# [What you have to do]
Leave out the pictures. Return every record otherwise untouched.
----- Data under study
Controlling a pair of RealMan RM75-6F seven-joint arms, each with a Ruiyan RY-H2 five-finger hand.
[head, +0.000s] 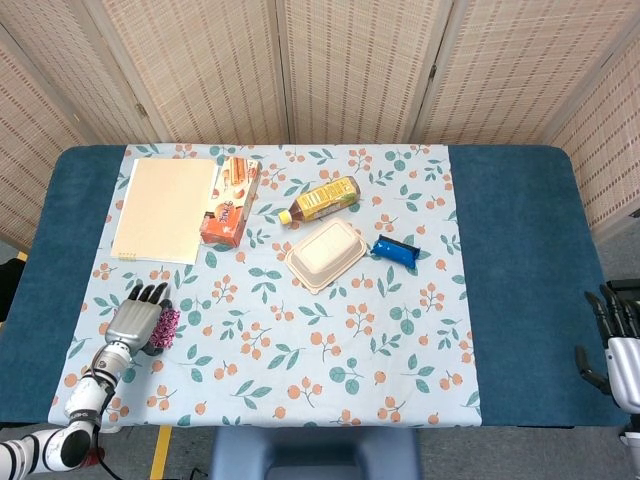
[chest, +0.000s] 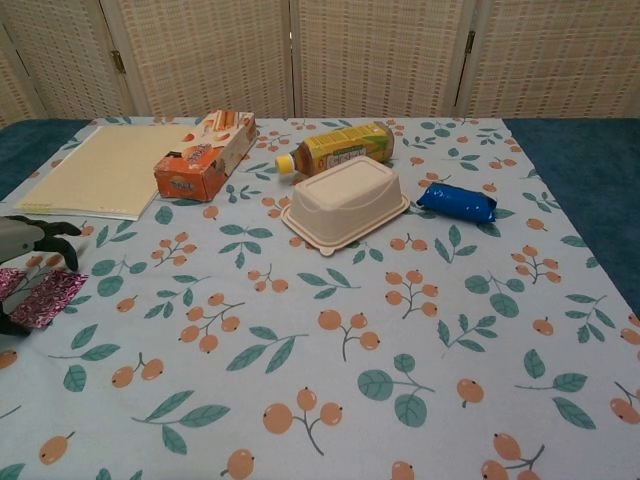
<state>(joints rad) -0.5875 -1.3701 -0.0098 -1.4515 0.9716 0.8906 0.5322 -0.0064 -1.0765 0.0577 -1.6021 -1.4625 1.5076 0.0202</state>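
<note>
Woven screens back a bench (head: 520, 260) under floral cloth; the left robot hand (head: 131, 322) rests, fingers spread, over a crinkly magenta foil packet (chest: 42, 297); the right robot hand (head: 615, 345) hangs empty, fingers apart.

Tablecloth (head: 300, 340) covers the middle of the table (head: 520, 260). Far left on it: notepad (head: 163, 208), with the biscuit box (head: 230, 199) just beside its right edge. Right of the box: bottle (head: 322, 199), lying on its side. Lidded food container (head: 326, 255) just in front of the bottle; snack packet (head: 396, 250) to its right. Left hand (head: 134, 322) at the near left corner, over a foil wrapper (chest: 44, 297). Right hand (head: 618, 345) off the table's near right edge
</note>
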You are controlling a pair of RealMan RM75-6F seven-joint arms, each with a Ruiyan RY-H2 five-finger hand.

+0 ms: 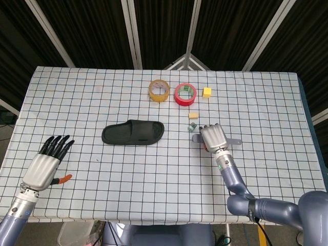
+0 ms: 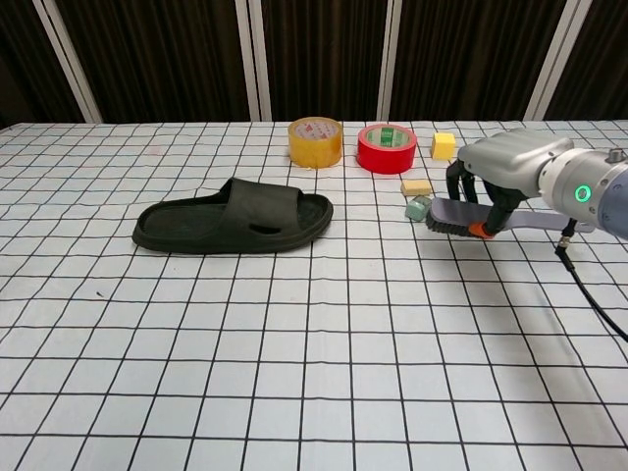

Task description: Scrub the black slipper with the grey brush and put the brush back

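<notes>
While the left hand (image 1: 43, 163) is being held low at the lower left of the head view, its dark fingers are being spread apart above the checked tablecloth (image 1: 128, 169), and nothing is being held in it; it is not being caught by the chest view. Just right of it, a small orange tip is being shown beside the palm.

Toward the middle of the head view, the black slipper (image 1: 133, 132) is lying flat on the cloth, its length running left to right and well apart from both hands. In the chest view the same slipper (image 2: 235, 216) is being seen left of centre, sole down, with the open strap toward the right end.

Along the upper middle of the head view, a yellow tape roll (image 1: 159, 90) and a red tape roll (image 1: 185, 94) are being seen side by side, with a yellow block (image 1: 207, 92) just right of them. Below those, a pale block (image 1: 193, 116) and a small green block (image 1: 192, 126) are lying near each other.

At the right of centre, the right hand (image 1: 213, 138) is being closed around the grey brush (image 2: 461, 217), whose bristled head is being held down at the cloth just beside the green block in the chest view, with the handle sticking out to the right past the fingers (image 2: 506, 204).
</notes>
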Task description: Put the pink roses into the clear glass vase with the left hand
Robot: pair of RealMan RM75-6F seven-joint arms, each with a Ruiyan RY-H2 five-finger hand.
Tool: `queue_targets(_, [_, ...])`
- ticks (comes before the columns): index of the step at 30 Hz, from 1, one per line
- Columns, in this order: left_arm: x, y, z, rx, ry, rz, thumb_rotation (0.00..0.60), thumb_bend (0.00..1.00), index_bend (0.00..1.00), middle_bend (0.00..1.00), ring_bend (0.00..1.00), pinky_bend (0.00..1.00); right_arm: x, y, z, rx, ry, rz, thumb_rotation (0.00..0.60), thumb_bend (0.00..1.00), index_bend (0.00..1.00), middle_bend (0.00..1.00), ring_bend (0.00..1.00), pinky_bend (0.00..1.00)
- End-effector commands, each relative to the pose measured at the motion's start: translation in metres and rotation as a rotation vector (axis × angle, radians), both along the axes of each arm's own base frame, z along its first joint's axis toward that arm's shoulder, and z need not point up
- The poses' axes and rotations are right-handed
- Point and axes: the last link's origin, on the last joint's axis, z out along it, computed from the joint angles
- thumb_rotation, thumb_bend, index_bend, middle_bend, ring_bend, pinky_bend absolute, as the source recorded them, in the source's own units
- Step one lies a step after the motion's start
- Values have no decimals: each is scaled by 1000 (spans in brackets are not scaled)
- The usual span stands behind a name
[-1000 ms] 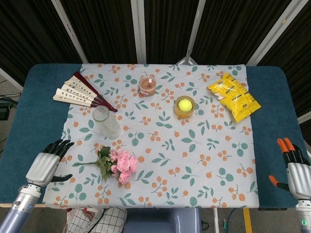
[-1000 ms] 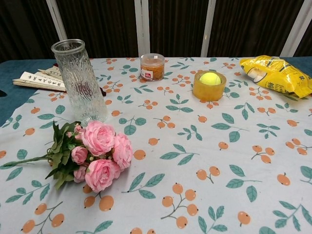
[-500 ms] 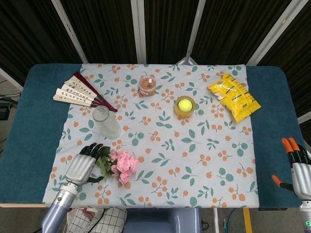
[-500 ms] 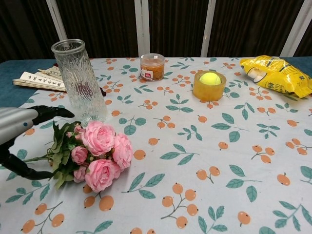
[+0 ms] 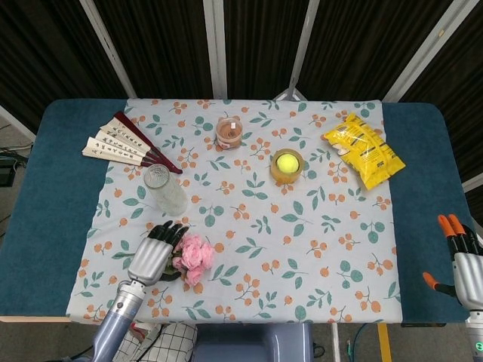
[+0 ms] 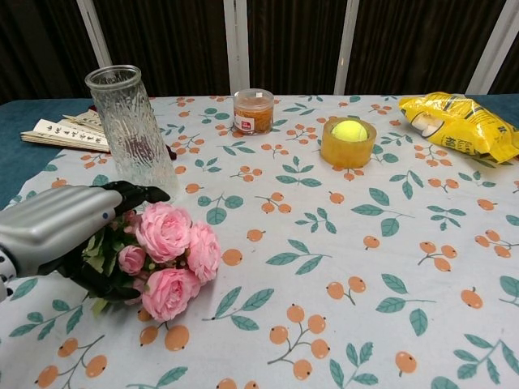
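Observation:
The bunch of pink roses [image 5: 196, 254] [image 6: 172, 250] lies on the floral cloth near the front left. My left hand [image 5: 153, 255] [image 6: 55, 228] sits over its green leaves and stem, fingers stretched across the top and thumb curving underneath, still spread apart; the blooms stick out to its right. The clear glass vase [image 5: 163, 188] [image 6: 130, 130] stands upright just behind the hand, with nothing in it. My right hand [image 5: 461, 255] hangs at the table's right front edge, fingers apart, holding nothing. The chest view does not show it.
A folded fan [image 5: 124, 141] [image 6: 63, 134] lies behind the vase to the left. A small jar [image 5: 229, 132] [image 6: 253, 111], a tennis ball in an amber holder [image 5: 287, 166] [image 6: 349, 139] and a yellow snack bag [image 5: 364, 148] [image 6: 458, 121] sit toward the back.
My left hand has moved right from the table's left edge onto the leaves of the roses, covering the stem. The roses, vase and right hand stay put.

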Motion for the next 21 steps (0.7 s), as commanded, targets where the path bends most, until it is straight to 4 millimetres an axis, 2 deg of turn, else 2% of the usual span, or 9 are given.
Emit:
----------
# [Response box]
Controlling a pair of RealMan RM75-6F seven-joint arms, each with a Ruiyan RY-H2 five-finger hand.
[head, +0.000s] 
[chest, +0.000s] 
<state>(joints rad) -0.5875 -1.3701 -0.0098 -1.4515 0.9716 0.8906 0.5322 -0.0064 -1.0765 0.0577 -1.6021 -1.4625 1.5076 0.0202</state>
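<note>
Woven screens back a bench (head: 520, 260) under floral cloth; the left robot hand (head: 131, 322) rests, fingers spread, over a crinkly magenta foil packet (chest: 42, 297); the right robot hand (head: 615, 345) hangs empty, fingers apart.

Tablecloth (head: 300, 340) covers the middle of the table (head: 520, 260). Far left on it: notepad (head: 163, 208), with the biscuit box (head: 230, 199) just beside its right edge. Right of the box: bottle (head: 322, 199), lying on its side. Lidded food container (head: 326, 255) just in front of the bottle; snack packet (head: 396, 250) to its right. Left hand (head: 134, 322) at the near left corner, over a foil wrapper (chest: 44, 297). Right hand (head: 618, 345) off the table's near right edge
</note>
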You are controlling a pair of RealMan RM75-6F seven-joint arms, each with a Ruiyan RY-H2 five-finger hand.

+0 ms: 
+0 ms: 

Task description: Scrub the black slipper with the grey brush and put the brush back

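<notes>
While the left hand (image 1: 43, 163) is being held low at the lower left of the head view, its dark fingers are being spread apart above the checked tablecloth (image 1: 128, 169), and nothing is being held in it; it is not being caught by the chest view. Just right of it, a small orange tip is being shown beside the palm.

Toward the middle of the head view, the black slipper (image 1: 133, 132) is lying flat on the cloth, its length running left to right and well apart from both hands. In the chest view the same slipper (image 2: 235, 216) is being seen left of centre, sole down, with the open strap toward the right end.

Along the upper middle of the head view, a yellow tape roll (image 1: 159, 90) and a red tape roll (image 1: 185, 94) are being seen side by side, with a yellow block (image 1: 207, 92) just right of them. Below those, a pale block (image 1: 193, 116) and a small green block (image 1: 192, 126) are lying near each other.

At the right of centre, the right hand (image 1: 213, 138) is being closed around the grey brush (image 2: 461, 217), whose bristled head is being held down at the cloth just beside the green block in the chest view, with the handle sticking out to the right past the fingers (image 2: 506, 204).
</notes>
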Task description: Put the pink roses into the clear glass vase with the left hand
Robot: pair of RealMan RM75-6F seven-joint arms, each with a Ruiyan RY-H2 five-finger hand.
Tool: `queue_targets(_, [_, ...])`
- ticks (comes before the columns): index of the step at 30 Hz, from 1, one per line
- Columns, in this order: left_arm: x, y, z, rx, ry, rz, thumb_rotation (0.00..0.60), thumb_bend (0.00..1.00), index_bend (0.00..1.00), middle_bend (0.00..1.00), ring_bend (0.00..1.00), pinky_bend (0.00..1.00); right_arm: x, y, z, rx, ry, rz, thumb_rotation (0.00..0.60), thumb_bend (0.00..1.00), index_bend (0.00..1.00), middle_bend (0.00..1.00), ring_bend (0.00..1.00), pinky_bend (0.00..1.00)
- End-effector commands, each relative to the pose measured at the motion's start: translation in metres and rotation as a rotation vector (axis × angle, radians), both along the axes of each arm's own base frame, z along its first joint's axis toward that arm's shoulder, and z need not point up
- The poses' axes and rotations are right-handed
- Point and axes: the last link's origin, on the last joint's axis, z out along it, computed from the joint angles
- thumb_rotation, thumb_bend, index_bend, middle_bend, ring_bend, pinky_bend absolute, as the source recorded them, in the source's own units
- Step one lies a step after the motion's start
- Values have no decimals: each is scaled by 1000 (spans in brackets are not scaled)
- The usual span stands behind a name
[-1000 ms] 
[-1000 ms] 
[-500 ms] 
[-500 ms] 
[+0 ms] 
[+0 ms] 
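Observation:
The bunch of pink roses [image 5: 196, 254] [image 6: 172, 250] lies on the floral cloth near the front left. My left hand [image 5: 153, 255] [image 6: 55, 228] sits over its green leaves and stem, fingers stretched across the top and thumb curving underneath, still spread apart; the blooms stick out to its right. The clear glass vase [image 5: 163, 188] [image 6: 130, 130] stands upright just behind the hand, with nothing in it. My right hand [image 5: 461, 255] hangs at the table's right front edge, fingers apart, holding nothing. The chest view does not show it.
A folded fan [image 5: 124, 141] [image 6: 63, 134] lies behind the vase to the left. A small jar [image 5: 229, 132] [image 6: 253, 111], a tennis ball in an amber holder [image 5: 287, 166] [image 6: 349, 139] and a yellow snack bag [image 5: 364, 148] [image 6: 458, 121] sit toward the back.
My left hand has moved right from the table's left edge onto the leaves of the roses, covering the stem. The roses, vase and right hand stay put.
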
Motion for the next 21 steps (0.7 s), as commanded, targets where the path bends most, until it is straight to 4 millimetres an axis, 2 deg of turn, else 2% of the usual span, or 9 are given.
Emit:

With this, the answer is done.